Studenti, precari del pubblico impiego e della scuola, lavoratori privati e cittadini, un mondo sempre più variegato che accoglie le istanze più disparate. «Abbiamo una nuova opportunità  – dice Angela, una precaria della scuola – dopo tanti anni in cui ci siamo paralizzati su discussioni interne, finalmente ritorniamo a costruire qualcosa. Tutto riparte da dove ci eravamo fermati dieci anni fa, penso a Genova 2001 e all’idea che “un altro mondo è possibile”».
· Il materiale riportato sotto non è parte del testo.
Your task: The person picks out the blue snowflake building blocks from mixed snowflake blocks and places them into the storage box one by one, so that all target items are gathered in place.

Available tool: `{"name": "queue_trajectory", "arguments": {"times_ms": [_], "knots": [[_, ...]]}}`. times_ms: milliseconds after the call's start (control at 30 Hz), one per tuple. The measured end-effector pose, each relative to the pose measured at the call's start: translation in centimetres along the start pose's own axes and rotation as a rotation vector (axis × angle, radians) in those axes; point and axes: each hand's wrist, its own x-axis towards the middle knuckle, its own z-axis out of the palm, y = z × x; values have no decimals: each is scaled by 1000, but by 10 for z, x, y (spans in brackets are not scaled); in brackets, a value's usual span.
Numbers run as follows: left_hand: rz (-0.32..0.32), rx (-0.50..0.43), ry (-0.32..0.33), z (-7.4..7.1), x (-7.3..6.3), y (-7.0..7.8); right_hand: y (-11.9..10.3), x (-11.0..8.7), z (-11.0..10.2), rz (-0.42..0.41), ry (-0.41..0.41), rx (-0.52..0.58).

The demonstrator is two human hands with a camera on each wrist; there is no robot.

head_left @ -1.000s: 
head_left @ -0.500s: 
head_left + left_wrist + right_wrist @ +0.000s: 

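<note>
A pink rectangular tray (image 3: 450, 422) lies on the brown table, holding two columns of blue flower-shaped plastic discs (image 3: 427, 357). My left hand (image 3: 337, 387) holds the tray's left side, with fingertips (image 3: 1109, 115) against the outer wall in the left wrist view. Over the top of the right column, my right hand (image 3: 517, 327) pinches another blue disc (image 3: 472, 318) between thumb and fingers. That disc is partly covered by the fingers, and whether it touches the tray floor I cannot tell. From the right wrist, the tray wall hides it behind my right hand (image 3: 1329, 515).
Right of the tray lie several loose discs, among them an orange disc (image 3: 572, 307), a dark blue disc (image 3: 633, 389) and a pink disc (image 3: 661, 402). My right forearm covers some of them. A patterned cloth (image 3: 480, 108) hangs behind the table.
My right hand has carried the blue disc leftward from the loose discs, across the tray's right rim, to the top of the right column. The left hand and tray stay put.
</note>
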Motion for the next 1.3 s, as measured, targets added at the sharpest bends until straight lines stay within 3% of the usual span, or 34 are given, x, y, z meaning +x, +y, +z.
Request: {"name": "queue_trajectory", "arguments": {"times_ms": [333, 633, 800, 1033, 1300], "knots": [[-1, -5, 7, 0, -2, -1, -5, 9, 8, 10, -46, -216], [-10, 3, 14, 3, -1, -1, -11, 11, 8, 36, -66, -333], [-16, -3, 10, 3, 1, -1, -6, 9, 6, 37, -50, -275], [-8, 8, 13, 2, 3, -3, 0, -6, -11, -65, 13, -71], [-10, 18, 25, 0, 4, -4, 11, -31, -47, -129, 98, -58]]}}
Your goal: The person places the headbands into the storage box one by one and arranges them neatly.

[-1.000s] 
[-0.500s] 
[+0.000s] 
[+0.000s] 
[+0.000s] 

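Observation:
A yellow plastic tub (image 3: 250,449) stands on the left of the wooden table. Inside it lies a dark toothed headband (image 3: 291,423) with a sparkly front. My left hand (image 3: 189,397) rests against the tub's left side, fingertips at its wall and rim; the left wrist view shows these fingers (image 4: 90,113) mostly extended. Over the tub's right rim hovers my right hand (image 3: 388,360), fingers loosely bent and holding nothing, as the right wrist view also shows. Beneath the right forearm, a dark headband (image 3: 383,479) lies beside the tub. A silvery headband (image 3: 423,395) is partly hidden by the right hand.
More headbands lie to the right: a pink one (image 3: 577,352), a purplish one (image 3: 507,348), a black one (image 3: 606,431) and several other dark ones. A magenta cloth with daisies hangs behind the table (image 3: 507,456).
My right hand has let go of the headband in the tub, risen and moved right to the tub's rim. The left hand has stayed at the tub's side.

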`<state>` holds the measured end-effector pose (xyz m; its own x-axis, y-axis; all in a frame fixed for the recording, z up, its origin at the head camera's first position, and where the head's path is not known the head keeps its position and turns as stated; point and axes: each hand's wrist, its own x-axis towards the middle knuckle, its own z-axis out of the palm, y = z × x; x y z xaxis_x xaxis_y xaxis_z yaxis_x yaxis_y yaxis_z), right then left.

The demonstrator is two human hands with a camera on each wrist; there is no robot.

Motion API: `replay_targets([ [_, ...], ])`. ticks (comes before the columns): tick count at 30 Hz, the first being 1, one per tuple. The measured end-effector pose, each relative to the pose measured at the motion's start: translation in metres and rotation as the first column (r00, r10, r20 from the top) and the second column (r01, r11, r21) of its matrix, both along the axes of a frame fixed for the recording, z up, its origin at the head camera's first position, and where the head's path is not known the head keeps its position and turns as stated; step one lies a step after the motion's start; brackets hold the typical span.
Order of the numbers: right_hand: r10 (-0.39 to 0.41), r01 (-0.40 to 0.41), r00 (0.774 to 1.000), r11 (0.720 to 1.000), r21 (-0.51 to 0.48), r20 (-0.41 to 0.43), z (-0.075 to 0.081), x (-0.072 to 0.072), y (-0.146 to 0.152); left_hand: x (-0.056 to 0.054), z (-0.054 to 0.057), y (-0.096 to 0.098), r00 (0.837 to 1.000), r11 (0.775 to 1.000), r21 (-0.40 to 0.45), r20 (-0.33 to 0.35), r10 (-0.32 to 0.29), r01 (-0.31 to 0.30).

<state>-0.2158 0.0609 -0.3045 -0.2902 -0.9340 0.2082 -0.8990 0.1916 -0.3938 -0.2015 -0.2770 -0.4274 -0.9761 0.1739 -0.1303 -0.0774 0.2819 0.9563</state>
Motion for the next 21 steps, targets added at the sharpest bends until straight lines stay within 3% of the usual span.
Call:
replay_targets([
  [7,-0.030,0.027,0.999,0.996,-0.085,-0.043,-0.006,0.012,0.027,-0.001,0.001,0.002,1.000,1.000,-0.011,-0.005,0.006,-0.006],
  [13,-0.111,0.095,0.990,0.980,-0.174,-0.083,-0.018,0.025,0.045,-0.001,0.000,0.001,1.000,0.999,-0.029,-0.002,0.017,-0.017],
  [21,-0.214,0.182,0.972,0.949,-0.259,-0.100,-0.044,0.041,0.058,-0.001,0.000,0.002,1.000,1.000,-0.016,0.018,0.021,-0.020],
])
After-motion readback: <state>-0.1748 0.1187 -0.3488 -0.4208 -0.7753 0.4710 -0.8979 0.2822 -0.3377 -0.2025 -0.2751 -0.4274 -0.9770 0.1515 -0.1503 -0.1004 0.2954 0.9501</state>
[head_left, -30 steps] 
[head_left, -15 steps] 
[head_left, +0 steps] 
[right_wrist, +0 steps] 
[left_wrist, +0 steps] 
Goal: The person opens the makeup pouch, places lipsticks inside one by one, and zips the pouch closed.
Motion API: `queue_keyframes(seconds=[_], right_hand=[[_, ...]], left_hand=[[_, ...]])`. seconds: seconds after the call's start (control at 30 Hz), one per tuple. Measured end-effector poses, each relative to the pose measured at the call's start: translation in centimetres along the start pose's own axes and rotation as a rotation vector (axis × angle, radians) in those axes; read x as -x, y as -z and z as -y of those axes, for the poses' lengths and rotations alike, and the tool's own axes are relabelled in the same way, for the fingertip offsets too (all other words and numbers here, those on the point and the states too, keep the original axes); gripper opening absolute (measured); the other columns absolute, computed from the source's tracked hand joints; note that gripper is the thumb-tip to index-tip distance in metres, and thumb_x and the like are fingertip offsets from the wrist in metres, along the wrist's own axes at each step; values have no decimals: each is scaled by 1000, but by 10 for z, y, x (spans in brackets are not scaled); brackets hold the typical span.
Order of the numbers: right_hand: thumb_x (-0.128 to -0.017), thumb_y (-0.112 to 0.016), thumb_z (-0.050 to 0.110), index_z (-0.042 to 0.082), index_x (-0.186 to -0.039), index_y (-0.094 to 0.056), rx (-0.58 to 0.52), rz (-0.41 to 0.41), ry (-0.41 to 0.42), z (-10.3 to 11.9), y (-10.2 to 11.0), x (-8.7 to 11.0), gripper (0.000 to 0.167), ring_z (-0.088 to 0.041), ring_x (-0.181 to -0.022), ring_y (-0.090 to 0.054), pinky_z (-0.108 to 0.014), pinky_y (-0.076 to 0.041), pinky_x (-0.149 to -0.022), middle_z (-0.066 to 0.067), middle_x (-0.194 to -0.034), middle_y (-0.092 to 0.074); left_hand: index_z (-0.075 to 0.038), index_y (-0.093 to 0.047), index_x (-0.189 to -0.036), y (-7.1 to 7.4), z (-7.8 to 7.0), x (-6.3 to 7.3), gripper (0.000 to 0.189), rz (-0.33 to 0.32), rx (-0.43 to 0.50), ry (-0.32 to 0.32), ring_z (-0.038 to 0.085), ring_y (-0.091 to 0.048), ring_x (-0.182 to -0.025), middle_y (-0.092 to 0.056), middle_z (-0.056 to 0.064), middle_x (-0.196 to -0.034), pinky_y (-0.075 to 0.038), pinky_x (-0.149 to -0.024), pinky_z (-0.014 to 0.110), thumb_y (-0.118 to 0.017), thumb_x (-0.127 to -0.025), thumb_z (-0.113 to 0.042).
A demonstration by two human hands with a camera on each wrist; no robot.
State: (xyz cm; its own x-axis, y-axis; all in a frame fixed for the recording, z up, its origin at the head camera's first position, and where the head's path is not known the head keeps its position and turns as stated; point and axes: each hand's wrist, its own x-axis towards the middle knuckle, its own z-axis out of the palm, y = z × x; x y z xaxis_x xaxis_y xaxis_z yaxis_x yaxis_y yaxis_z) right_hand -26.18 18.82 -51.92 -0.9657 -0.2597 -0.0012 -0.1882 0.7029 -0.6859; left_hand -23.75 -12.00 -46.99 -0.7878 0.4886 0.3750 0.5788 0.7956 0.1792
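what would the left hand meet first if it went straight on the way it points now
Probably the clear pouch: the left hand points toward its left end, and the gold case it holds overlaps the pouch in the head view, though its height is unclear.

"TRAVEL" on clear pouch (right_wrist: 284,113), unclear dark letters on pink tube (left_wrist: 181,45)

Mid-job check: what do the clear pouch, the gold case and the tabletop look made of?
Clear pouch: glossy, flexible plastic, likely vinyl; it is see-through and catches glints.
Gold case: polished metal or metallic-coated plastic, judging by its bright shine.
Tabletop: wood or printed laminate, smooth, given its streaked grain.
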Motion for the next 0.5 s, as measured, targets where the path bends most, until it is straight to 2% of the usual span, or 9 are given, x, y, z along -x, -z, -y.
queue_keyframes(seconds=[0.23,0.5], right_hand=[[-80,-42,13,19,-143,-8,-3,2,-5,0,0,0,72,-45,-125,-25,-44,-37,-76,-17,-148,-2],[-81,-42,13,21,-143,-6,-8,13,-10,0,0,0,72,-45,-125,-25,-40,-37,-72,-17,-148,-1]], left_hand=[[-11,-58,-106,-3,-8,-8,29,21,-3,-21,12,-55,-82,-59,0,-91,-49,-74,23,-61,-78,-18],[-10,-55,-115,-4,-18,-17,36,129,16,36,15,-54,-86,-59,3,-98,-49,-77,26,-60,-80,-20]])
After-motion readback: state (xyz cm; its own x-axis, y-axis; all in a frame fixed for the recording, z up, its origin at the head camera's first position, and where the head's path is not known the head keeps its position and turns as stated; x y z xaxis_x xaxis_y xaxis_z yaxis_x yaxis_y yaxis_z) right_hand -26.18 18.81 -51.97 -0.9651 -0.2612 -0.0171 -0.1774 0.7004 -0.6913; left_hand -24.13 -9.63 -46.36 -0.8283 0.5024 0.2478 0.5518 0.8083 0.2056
«La precarietà  è uno dei mali da combattere, bisogna dare stabilità  al lavoro». A dirlo è Vesselin, dalla Bulgaria, che il precariato lo sta vivendo a tempo indeterminato. Barba incolta, capelli bianchi e lo sguardo di chi di battaglie nella sua vita ne ha fatte tante: «Credo in un’unità  della sinistra e sono qui oggi perché bisogna creare una nuova alternativa». Da vent’anni in Italia, lui un lavoro stabile non l’ha mai avuto. Si occupa di integrazione lavorando a stretto contatto con campi Rom e periferie abbandonate al degrado. «A me piace quello che faccio il problema però è che diventa sempre più difficile, le risorse sono sempre meno e con questa crisi i tagli fatti ci hanno penalizzato molto». Sogna un mondo diverso ma non per lui: «Ormai io la mia vita l’ho fatta – continua – Spero che mio figlio riesca a essere felice anche se sarà  difficile. Oggi è ancora studente ma presto sarà  costretto a emigrare anche lui, sai in Bulgaria le cose non vanno meglio».
Un modello economico che sta scandendo le sue ultime ore, una università  distrutta a colpi di riforme fatte con criteri aziendalistici e una grande incertezza per il futuro, questi sono i mali da combattere per studenti come Giovanni Zampani. Frequenta Scienze politiche e non sa ancora bene cosa farà  da grande. L’unica cosa che per adesso sembra interessargli è «partecipare». Lui, come tanti altri tutti mossi dallo stesso istinto che li spinge a rischiare e a mettere in moto la fantasia per costruire quel mondo nuovo dove poter esprimere loro stessi e progettare il loro futuro. «L’essere qua tutti insieme a questa assemblea – dice Giovanni – vuol dire che qualcosa in questo paese si sta muovendo. Tutto è iniziato un’anno fa con “Uniti contro la crisi”, adesso però dobbiamo indicare delle proposte».
Dello stesso parere anche Giuseppe, pure lui studente. Per lui università  e mondo del lavoro hanno sempre più punti negativi in comune: «Duecento mila studenti il prossimo anno rischiano di non avere più la borsa di studio e di venire espulsi dall’università  – spiega – Sembra di assistere alle stesse dinamiche dei licenziameti nel mondo del lavoro. Io sono alla fine del mio percorso di studio e tutto questo mi tocca direttamente, è per questo che bisogna far sentire la nostra indignazione».